Instructions for the task
Reproduce the top of the data verbatim, through and including the line that contains "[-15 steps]".

::::::::::

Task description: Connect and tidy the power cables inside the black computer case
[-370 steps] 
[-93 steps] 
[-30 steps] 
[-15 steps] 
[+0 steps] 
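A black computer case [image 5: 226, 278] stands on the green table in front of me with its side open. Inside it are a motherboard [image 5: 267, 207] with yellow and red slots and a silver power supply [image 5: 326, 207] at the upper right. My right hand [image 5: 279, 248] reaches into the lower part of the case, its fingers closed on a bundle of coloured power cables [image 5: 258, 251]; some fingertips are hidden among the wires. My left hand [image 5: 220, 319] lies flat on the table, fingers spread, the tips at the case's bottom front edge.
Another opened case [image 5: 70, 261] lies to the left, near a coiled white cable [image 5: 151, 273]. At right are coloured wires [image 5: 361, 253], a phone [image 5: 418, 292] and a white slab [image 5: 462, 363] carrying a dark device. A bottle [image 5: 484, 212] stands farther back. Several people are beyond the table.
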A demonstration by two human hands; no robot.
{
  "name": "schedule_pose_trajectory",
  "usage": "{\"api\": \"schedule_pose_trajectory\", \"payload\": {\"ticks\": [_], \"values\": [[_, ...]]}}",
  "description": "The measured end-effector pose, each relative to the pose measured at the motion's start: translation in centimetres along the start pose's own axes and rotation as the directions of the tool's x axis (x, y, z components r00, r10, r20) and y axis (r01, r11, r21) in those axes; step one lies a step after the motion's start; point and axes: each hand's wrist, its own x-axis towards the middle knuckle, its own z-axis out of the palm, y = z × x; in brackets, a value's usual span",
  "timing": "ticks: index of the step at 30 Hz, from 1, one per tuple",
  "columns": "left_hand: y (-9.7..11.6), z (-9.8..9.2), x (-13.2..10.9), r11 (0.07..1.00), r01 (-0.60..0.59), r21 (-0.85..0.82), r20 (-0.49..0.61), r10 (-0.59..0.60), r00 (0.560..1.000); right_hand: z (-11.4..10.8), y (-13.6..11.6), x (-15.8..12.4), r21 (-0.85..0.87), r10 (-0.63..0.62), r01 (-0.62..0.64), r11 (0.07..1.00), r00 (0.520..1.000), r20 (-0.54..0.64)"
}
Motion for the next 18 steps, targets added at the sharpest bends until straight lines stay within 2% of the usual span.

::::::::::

Answer below
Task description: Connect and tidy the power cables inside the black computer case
[-370 steps] 
[-93 steps] 
[-30 steps] 
[-15 steps] 

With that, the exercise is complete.